One of Voelcker and Dixon’s most robust Beaux-Arts classical designs, this three-story limestone courthouse has a monumental row of free-standing fluted Ionic columns across the second and third floors bracketed by solid end bays. The ground floor, over a raised basement, has articulated stone coursing.
Few of the many ornate facades that once lined the courthouse square survive in their original form. One is the W. T. Dickey Building (1901) at 1716 Main Street, with a prominent cornice and front gable clad in pressed metal manufactured by Mesker Brothers of St. Louis. On the east side of the square at 1717 Cumberland Street, the Plaza Theater (1953, Jack Corgan and Associates), a modernist design that retains its marquee and graphics, is still in operation.

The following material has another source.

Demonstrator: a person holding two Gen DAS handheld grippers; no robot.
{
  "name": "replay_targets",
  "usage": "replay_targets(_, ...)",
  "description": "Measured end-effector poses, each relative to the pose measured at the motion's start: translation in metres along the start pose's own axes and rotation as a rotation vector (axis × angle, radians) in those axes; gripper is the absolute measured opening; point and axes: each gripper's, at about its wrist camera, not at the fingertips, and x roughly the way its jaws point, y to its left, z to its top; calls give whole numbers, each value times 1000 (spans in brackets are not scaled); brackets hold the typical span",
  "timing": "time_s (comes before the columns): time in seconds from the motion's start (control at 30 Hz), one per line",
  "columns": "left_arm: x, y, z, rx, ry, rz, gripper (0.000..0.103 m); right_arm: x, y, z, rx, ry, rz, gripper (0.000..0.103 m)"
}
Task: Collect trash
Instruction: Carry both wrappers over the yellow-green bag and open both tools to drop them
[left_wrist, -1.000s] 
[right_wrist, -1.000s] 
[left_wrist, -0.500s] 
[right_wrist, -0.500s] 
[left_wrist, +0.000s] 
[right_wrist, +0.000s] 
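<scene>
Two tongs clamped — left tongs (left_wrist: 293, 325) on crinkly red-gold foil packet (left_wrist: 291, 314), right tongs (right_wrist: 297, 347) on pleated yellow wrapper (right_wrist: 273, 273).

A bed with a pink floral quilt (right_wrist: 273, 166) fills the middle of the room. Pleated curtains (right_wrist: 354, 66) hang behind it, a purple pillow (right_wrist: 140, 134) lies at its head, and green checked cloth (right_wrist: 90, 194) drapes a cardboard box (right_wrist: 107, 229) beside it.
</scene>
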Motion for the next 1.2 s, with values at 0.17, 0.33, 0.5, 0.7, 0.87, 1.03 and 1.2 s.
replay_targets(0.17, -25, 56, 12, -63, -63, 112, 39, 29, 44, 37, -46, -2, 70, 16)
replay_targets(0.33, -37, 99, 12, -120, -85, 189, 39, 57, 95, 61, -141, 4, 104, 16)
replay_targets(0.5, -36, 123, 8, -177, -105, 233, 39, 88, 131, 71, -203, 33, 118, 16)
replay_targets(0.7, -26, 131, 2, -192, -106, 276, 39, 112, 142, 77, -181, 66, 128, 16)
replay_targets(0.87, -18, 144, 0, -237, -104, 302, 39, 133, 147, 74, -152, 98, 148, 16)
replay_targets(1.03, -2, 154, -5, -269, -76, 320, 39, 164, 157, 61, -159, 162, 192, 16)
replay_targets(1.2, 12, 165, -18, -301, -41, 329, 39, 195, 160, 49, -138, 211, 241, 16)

A block west of the square, Shepard and Wiser of Kansas City designed the five-story, red brick, Georgian Revival Wilbarger Hotel (1927; 1726 Fannin Street), built at the apex of Vernon’s urban aspirations. The hotel was part of Amarillo hotel executive Ernest O. Thompson’s North Texas chain of hotels. The two-story Montgomery Ward Building (1928) opposite at 1725 Fannin has the company’s standard design of a cream terra-cotta facade with green tile accents and the bas-relief figure of Progress in the parapet.